Ганка же, как ни присматривалась, не только немца, но ни шинели, ни винтовки заметить не могла. Однако на то она и шептуха, чтоб заговаривать, выливать, ворожить.
— Что, в самом деле испугалась в войну? — спросила шептуха у Ганки.
— Да, было, — согласилась. — Как немцы удирали, мы сначала в Збараже прятались в погребах, а потом в Новую Греблю бежали. Среди ночи бежали по полям. Старшие мальчики будто и ничего, а она еще совсем маленькая, плакала. Я ее на руках держу, а она вырывается — и бежать куда-то хочет, да все от меня, да все куда-то в поле.
— Давний испуг, — вновь напомнила шептуха. — Почему раньше не выливали?
— Потому что не было с ней такого, как теперь.
— Это яйцо, — сказала шептуха, — вынесите сейчас во двор и выбросите, чтобы его собака съела или кот. Лучше, если б собака съела.
Ганка выскочила во двор. То всегда у нее во дворе толкутся голодные собаки, а тут хоть бы одна. Бежать искать по всему селу? Вылила у рва, а сама — назад.
— Давайте ребенку просвирку натощак и свяченой воды. Есть у вас просвирка?
— У меня есть, — сказала Бахурка. — И свяченой воды немножко в бутылке — за божьей матерью.

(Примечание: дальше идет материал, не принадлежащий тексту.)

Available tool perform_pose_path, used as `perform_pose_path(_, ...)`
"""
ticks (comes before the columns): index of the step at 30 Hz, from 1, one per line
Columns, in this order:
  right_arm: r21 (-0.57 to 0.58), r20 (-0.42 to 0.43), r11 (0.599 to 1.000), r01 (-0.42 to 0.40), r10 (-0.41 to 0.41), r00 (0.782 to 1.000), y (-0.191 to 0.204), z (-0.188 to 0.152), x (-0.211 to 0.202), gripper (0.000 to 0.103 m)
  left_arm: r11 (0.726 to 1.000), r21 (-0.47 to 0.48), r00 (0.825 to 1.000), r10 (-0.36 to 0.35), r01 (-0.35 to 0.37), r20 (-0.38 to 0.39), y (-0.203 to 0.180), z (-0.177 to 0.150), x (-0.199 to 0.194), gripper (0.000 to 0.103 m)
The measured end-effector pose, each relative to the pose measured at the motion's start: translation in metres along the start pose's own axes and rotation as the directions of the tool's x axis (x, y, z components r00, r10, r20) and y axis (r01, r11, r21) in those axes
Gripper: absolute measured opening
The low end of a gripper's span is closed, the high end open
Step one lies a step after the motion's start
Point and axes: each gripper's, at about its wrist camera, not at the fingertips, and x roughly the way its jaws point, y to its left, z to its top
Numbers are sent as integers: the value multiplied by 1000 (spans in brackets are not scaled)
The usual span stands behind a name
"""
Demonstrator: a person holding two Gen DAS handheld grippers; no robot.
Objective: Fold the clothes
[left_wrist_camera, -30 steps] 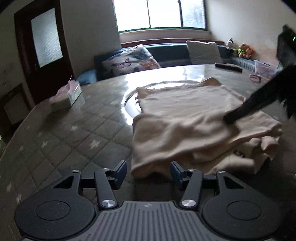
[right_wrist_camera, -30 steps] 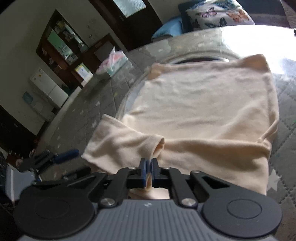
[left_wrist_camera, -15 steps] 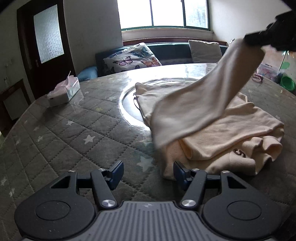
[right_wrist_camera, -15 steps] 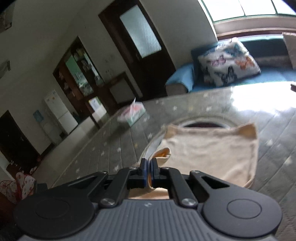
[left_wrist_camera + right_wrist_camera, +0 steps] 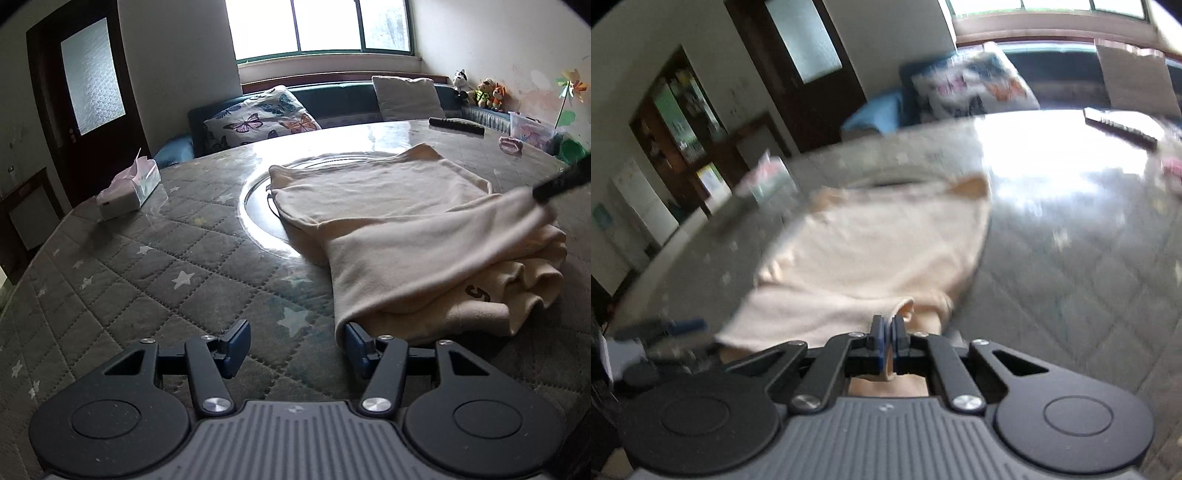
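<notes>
A cream sweatshirt (image 5: 399, 221) lies partly folded on the quilted grey table (image 5: 155, 273), over a round glass turntable. My left gripper (image 5: 295, 343) is open and empty, low over the table at the garment's near left corner. My right gripper (image 5: 887, 332) is shut on a sleeve (image 5: 905, 308) of the sweatshirt (image 5: 871, 251) and holds it over the garment's right side; its dark tip (image 5: 561, 181) shows at the right of the left wrist view, with the sleeve (image 5: 424, 251) stretched across the body. The right wrist view is motion-blurred.
A tissue box (image 5: 129, 188) stands at the table's left. A dark remote (image 5: 456, 125) and a small pink item (image 5: 511, 144) lie at the far right. A sofa with cushions (image 5: 262, 120) stands behind the table.
My right gripper lifted the sleeve high, then swung it down to the right, laying it across the sweatshirt. My left gripper drew back a little from the garment's edge and stayed open.
</notes>
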Motion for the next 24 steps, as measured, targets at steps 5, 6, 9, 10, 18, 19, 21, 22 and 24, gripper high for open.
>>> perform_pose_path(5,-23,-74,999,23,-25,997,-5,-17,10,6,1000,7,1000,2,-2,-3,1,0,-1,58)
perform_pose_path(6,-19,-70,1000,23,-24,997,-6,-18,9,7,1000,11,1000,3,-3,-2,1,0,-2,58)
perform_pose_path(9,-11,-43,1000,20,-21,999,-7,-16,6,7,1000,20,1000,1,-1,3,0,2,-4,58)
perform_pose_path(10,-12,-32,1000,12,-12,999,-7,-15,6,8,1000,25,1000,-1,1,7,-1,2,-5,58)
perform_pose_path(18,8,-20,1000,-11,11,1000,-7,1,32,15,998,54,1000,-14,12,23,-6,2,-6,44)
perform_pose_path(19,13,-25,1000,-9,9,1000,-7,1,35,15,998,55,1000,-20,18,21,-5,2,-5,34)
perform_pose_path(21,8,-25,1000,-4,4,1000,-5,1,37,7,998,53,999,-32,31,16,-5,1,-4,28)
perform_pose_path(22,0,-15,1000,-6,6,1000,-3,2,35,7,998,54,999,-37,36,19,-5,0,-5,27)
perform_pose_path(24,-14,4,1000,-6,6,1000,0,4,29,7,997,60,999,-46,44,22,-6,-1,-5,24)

— Ты, Саня, иди во двор, — сказала Ганка. И когда Саня, пятясь, оглядываясь на шептуху, вышла, спросила у гостьи: — Вы только признайтесь… поможет? У меня детей трое, но каждый дороже денег.
— Поможет, — заверила шептуха. — После первого раза, может, и не очень будет заметно, потому что давнее, но я еще приду.
— Спасибо вам, не знаю, как вас зовут… А то сердце мое на кусочки разрывается, душа болит и днем, и ночью, словно солью рану в ней посыпали. Растет ребенок — и вот так мучится… Спасибо вам… Вот у меня немного денег есть, возьмите, а это сало старое, пожелтело, будет вам чем борщ заправлять.
Шептуха сало взяла, а от денег отказалась:
— Много брать — грех. Моя мама гневается, когда с людей много беру. Лишь бы прокормиться — и довольно.
— Берите, — настаивала Ганка, — господь на вас не обидится, это ведь от чистого сердца.
— Еще приду — еще дадите, а так сразу много брать не годится. Негоже наживаться на чужой беде.
И не взяла денег. Так и пошла со двора — высокая, худая, держа под мышкой завернутый в чистую тряпицу кусок сала. Между огородами выбралась в поле и понемногу исчезала в теплой дали, пока совсем не скрылась во ржи. Саня, притаившись, следила за нею, так ничего и не поняв: для чего она приходила, что такое шептала, для чего разбивала яйцо?
А у Бахурки как засияло на лице благоговение, так и не сходило. Сказала:
— Не взяла. Говорят, она в какую-то секту ходит, а там запрещают.
— В секту? — не поверила Ганка. — А чего ж она тогда к богу обращается?